What is expected:
Transcribe only the lines of the listing below from the one holding "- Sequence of" through the one holding "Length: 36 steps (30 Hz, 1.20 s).", inclusive, without any change.

Exercise data Block Start

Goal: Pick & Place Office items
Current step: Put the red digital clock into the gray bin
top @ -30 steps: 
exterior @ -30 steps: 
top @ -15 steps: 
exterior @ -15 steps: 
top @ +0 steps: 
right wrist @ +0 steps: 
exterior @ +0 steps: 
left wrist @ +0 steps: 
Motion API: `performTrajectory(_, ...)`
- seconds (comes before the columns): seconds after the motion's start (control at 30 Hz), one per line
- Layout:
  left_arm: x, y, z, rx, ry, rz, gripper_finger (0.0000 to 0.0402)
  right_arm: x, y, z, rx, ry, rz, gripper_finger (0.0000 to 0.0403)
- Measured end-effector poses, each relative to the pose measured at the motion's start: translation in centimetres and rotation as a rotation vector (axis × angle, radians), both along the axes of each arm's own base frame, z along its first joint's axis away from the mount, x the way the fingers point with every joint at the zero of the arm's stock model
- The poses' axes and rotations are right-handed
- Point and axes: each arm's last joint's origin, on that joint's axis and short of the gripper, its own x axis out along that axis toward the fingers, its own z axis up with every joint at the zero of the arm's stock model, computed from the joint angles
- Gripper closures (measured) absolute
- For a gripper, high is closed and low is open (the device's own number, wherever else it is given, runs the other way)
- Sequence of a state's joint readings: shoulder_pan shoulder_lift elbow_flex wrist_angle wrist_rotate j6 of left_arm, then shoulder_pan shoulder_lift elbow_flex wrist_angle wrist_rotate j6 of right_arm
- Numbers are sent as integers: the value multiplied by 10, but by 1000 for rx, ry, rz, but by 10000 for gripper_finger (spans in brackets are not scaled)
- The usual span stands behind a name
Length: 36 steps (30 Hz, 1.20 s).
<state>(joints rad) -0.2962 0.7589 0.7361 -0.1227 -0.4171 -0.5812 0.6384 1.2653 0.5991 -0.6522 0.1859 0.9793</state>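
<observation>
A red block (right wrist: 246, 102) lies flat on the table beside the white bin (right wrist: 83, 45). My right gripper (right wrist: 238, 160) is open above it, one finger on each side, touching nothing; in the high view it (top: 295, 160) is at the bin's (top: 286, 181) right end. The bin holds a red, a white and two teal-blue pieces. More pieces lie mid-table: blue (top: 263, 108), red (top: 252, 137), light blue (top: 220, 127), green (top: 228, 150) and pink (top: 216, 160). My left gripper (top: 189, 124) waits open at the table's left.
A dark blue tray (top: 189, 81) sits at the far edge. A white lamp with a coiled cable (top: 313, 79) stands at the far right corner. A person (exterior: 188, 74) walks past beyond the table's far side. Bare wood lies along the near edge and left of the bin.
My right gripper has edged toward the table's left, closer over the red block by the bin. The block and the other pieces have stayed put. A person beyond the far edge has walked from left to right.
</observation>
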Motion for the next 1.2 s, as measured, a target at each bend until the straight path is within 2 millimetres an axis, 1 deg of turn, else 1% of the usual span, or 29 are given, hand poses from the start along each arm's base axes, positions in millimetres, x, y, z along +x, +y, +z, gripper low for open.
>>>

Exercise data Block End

Exercise output:
- Sequence of a state's joint readings: shoulder_pan shoulder_lift elbow_flex wrist_angle wrist_rotate j6 of left_arm, then shoulder_pan shoulder_lift elbow_flex wrist_angle wrist_rotate j6 of right_arm
- Numbers are sent as integers: the value multiplied by 10, but by 1000 for rx, ry, rz, but by 10000 for gripper_finger (spans in brackets are not scaled)
- The usual span stands behind a name
Length: 36 steps (30 Hz, 1.20 s).

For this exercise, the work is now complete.